Extracted records:
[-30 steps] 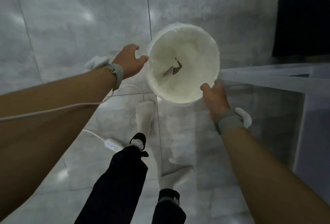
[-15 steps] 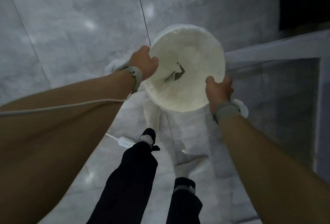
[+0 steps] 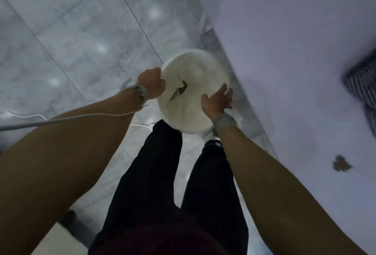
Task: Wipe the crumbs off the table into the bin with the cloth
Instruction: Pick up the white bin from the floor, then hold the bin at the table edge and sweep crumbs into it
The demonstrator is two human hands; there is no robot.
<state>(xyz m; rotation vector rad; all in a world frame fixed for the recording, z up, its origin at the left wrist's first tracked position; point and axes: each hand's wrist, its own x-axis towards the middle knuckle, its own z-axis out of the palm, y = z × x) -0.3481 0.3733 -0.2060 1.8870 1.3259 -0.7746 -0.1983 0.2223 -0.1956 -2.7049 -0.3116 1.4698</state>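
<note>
A round white bin (image 3: 193, 67) with a liner sits low by the table's left edge, in front of my legs. Brown scraps (image 3: 180, 90) lie inside it. My left hand (image 3: 151, 83) is closed on the bin's left rim. My right hand (image 3: 216, 100) lies over the right rim, fingers stretched out and apart, thumb inside. The pale table top (image 3: 295, 51) fills the right side. A brown crumb (image 3: 341, 164) lies on it, to the right of my right forearm. A dark striped cloth (image 3: 364, 79) lies at the far right edge, partly cut off.
The grey marble floor tiles (image 3: 81, 31) spread to the left. A white cable with a power strip (image 3: 149, 127) lies on the floor behind my left arm. A pale box corner (image 3: 61, 240) shows at the bottom left. My legs in black trousers (image 3: 154, 173) stand below the bin.
The view has swung right, and the table top, crumb and cloth have come into sight. The bin now sits against the table edge. My right hand's fingers have opened from their grip on the rim.
</note>
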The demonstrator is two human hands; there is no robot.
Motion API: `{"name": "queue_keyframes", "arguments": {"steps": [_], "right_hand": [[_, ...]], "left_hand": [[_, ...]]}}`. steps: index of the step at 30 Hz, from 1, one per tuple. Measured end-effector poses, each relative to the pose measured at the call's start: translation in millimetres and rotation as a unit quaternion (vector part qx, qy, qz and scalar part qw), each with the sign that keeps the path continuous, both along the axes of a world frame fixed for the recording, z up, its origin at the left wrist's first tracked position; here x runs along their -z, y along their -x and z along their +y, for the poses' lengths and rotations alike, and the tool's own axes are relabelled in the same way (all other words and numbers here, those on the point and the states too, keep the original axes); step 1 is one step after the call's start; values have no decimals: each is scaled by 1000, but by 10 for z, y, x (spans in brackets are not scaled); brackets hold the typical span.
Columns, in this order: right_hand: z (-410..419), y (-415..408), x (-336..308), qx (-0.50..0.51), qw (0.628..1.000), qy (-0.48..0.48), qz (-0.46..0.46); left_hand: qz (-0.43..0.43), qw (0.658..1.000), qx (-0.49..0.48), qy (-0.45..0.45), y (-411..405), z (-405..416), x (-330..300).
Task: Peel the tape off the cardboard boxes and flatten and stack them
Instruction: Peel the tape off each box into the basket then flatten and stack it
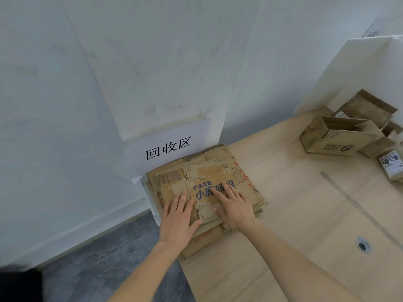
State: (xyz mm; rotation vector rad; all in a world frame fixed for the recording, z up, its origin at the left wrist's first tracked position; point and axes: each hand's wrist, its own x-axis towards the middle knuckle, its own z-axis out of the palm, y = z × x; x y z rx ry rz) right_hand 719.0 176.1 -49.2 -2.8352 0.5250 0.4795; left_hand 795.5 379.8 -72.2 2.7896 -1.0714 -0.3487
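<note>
Counter (294, 214) is a pale wood surface running from the near edge out to the far right; its left edge drops to dark floor (98, 258). White wall (65, 105) closes the left and back, so open room is only to the right.

Stack of flattened boxes (242, 186) sits in the counter's far-left corner, tight against the wall under a paper sign (169, 147). Stack's long axis runs roughly toward the wall, away from the person. Bottom sheet pokes out toward the near edge, so the pile isn't squared. Stack's left side sits at the counter's left edge, no margin there.

Unflattened boxes (331, 136) are well apart at far right, flaps up, beside a leaning white board (349, 73). Whether tape remains on them, can't tell.

Both hands are on the top sheet (209, 171), directly ahead. Left hand (177, 216) lies flat, fingers straight, pressing the left part. Right hand (234, 205) is flat too, fingers spread over the blue print, pressing down. Neither grips anything.

Judgement: this is the press-flat step on the stack. The next box lies to the right, so the right hand is nearer and has a clear path across bare counter. Risk: a sideways push could slide sheets off the left edge.
</note>
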Motion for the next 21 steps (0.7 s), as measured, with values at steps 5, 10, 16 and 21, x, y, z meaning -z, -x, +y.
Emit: {"name": "queue_keyframes", "arguments": {"steps": [5, 10, 16, 21], "right_hand": [[-110, 313, -357, 17, 999, 5, -51], [-402, 1112, -870, 65, 995, 22, -78], [-870, 2739, -1638, 136, 983, 72, -97], [-1135, 4543, -2277, 189, 967, 110, -133]], "left_hand": [[-33, 999, 27, 21, 127, -164, -387], [-65, 992, 85, 59, 636, -572, -926], [-106, 978, 149, 104, 1847, -1172, -1707], [-117, 965, 171, 163, 3381, -1583, -2373]]}}
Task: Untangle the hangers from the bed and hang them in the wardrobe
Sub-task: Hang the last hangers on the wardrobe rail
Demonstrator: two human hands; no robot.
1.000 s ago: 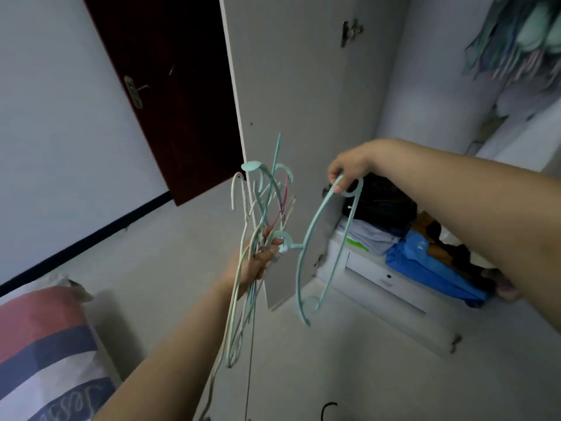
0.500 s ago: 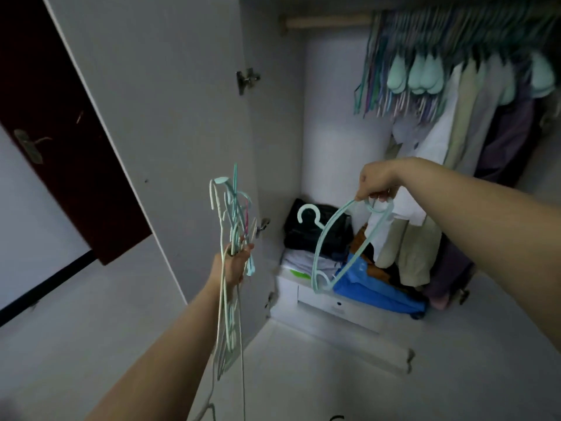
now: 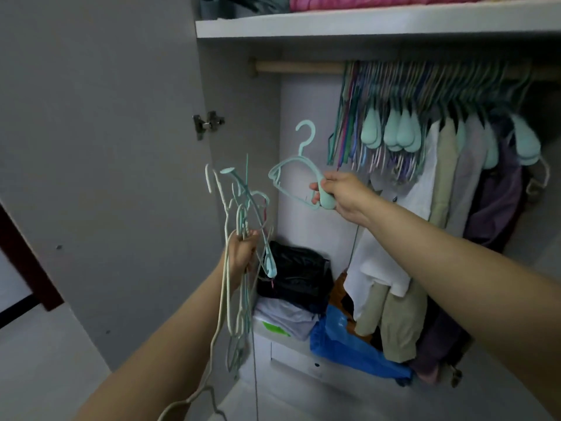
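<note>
My right hand (image 3: 341, 194) grips a single mint-green hanger (image 3: 296, 174) by one shoulder end, hook pointing up, in front of the open wardrobe. My left hand (image 3: 243, 250) holds a tangled bunch of mint and white hangers (image 3: 239, 208), hooks up, with long wires trailing down past my forearm. A wooden rail (image 3: 299, 68) runs across the wardrobe top; many hangers (image 3: 425, 95) and clothes hang on its right part. The single hanger is below and left of the hung ones, apart from the rail.
The wardrobe door (image 3: 106, 147) stands open on the left with a hinge (image 3: 208, 123). A shelf (image 3: 364, 22) above the rail carries folded fabric. At the bottom lie a black bag (image 3: 297, 275), a blue bag (image 3: 349, 344) and folded clothes.
My view has swung up and right into the wardrobe. My right hand has raised the single hanger, turned its hook upward and shifted its grip to the shoulder end. The left hand keeps the bunch.
</note>
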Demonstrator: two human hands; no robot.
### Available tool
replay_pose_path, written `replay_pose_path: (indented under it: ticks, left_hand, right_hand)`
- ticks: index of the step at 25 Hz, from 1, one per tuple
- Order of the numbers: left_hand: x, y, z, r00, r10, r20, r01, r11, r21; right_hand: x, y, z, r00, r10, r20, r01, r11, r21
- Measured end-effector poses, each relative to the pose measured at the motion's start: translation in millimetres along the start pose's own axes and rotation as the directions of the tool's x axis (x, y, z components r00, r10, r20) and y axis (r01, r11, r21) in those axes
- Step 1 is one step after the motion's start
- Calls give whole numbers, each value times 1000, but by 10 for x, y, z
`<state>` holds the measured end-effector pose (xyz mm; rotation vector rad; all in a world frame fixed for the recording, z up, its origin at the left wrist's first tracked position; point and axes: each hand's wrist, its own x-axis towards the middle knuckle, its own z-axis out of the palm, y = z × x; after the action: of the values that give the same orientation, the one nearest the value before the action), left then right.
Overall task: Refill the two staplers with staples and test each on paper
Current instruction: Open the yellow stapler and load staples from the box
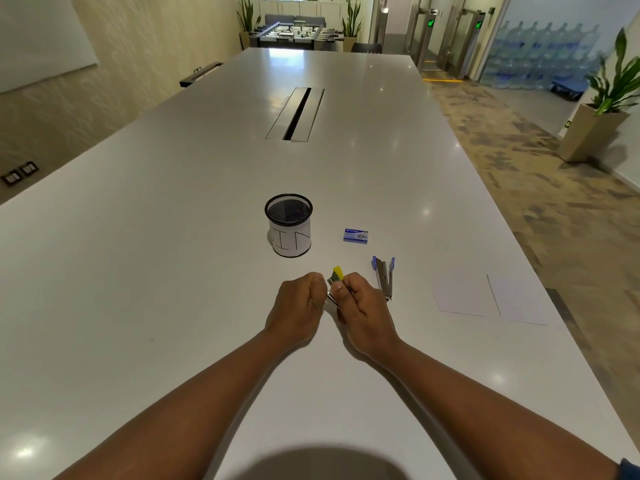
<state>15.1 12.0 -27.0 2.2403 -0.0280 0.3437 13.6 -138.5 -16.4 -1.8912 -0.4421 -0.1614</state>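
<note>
Both hands, left hand (297, 303) and right hand (360, 306), grip the yellow stapler (336, 277), likely opening it for loading; next needs staples from the box (355, 236) far right.

Both bare forearms reach forward and converge, bringing the two hands close together at the middle. The left hand (300, 299) is curled, knuckles up, its fingertips pinching the small yellow-capped metal stapler (336, 277). The right hand (358, 304) curls round the same stapler from the other side, thumb on top.
</note>
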Motion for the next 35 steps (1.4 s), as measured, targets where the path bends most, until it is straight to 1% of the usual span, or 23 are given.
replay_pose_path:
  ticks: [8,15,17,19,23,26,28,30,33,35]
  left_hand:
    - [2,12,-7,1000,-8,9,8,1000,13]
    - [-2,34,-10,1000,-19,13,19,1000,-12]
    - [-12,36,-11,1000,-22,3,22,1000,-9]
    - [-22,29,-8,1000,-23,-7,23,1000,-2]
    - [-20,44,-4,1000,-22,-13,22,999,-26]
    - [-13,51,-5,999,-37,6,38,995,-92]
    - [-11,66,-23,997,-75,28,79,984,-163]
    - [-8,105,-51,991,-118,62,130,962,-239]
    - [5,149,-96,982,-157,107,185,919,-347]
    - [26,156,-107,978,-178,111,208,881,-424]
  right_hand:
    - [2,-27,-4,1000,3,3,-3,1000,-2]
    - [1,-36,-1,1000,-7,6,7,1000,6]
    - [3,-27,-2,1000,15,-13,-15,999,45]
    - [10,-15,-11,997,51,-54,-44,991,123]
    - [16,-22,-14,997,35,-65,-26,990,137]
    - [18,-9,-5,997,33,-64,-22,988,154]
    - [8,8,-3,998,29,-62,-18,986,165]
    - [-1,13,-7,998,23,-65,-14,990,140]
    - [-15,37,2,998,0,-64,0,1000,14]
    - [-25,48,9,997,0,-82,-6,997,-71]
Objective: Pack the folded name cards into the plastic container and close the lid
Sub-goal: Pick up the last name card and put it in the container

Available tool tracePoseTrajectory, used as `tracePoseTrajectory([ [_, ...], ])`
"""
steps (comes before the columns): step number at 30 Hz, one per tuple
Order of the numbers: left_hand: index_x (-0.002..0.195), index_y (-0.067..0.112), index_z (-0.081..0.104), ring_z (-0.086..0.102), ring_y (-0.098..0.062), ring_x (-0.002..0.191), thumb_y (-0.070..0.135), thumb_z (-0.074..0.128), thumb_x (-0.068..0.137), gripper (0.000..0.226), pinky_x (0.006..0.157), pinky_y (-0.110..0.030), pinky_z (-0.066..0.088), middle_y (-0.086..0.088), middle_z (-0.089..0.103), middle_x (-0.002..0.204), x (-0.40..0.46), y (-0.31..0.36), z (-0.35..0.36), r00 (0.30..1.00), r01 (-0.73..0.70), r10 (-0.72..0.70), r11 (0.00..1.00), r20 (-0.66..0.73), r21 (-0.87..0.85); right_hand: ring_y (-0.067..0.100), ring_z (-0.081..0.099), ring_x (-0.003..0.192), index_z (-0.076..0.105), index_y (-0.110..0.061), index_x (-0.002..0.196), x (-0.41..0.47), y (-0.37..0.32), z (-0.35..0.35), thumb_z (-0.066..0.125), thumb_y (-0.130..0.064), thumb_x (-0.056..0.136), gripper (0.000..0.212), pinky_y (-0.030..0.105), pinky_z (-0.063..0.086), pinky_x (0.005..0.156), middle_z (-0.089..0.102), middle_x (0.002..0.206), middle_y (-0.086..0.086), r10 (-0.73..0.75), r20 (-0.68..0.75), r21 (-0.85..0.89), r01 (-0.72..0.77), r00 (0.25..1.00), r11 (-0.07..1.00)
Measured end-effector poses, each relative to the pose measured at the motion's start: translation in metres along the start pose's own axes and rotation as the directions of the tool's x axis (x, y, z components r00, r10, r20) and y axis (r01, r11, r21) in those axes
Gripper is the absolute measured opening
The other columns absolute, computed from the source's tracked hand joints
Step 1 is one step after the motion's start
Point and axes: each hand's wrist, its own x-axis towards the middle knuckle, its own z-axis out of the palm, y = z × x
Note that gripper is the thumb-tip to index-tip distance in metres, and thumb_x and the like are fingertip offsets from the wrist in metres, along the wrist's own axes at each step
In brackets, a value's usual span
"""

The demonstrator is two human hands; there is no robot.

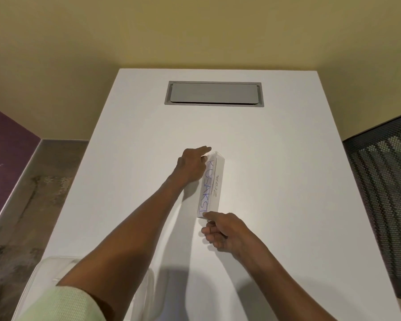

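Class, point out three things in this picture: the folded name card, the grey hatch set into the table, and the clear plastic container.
folded name card (pixel 208 185): head view, on its lettered face.
grey hatch (pixel 214 93): head view, middle of its flap.
plastic container (pixel 63 262): head view, on its near-left rim.

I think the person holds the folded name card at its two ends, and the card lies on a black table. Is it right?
Not quite. The table is white, not black, as the head view shows. The rest stands: the left hand is at the far end of the folded name card and the right hand is at its near end, with the card on the table.
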Motion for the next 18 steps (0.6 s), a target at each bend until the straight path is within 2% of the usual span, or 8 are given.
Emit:
tracePoseTrajectory([
  [2, 0.136, 0.018, 0.051, 0.053, -0.029, 0.12, 0.009, 0.039, 0.097, 0.042, 0.092, -0.044, 0.047, -0.006, 0.059, 0.131, 0.012, 0.002, 0.002, 0.998, -0.06, 0.057, 0.994, 0.037, 0.09, 0.017, 0.048, 0.049, 0.057, -0.009, 0.084, -0.001, -0.001, 0.002, 0.068, -0.024, 0.082, 0.018, 0.021, 0.034, 0.048, 0.065, 0.075, 0.011, 0.025, 0.03, 0.089, -0.028, 0.999, 0.996],
  [7, 0.139, 0.013, 0.044, 0.043, -0.03, 0.127, 0.012, 0.035, 0.1, 0.04, 0.098, -0.046, 0.041, -0.011, 0.054, 0.133, 0.027, 0.006, 0.013, 0.989, -0.102, 0.081, 0.979, 0.122, 0.177, 0.018, 0.049, 0.052, 0.06, -0.008, 0.092, 0.001, 0.001, 0.006, 0.059, -0.013, 0.087, 0.007, 0.023, 0.035, 0.05, 0.063, 0.073, 0.01, 0.046, 0.061, 0.183, -0.057, 0.997, 0.982],
  [9, 0.14, 0.012, 0.044, 0.042, -0.029, 0.132, 0.013, 0.035, 0.1, 0.041, 0.104, -0.046, 0.038, -0.01, 0.052, 0.138, 0.029, 0.006, 0.016, 0.985, -0.096, 0.07, 0.981, 0.155, 0.166, 0.018, 0.048, 0.052, 0.061, -0.007, 0.098, 0.004, 0.005, 0.006, 0.056, -0.011, 0.087, 0.012, 0.023, 0.035, 0.049, 0.062, 0.075, 0.01, 0.049, 0.072, 0.199, -0.062, 0.996, 0.978],
  [11, 0.14, 0.012, 0.046, 0.043, -0.027, 0.133, 0.011, 0.034, 0.1, 0.041, 0.108, -0.043, 0.037, -0.01, 0.051, 0.142, 0.029, 0.006, 0.017, 0.984, -0.076, 0.053, 0.988, 0.168, 0.135, 0.018, 0.049, 0.052, 0.062, -0.008, 0.096, 0.007, 0.009, 0.007, 0.054, -0.009, 0.088, 0.011, 0.022, 0.036, 0.05, 0.062, 0.076, 0.01, 0.038, 0.07, 0.216, -0.053, 0.997, 0.975],
  [18, 0.133, 0.012, 0.056, 0.048, -0.022, 0.13, -0.001, 0.037, 0.092, 0.047, 0.11, -0.035, 0.037, -0.006, 0.055, 0.139, 0.025, 0.001, 0.017, 0.995, -0.04, 0.037, 0.998, 0.088, 0.038, 0.015, 0.054, 0.052, 0.066, -0.006, 0.091, 0.011, 0.019, 0.007, 0.059, -0.01, 0.086, 0.009, 0.023, 0.044, 0.051, 0.065, 0.072, 0.006, -0.017, 0.047, 0.284, 0.003, 0.999, 0.959],
])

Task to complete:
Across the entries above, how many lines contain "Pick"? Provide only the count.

Your solution:
2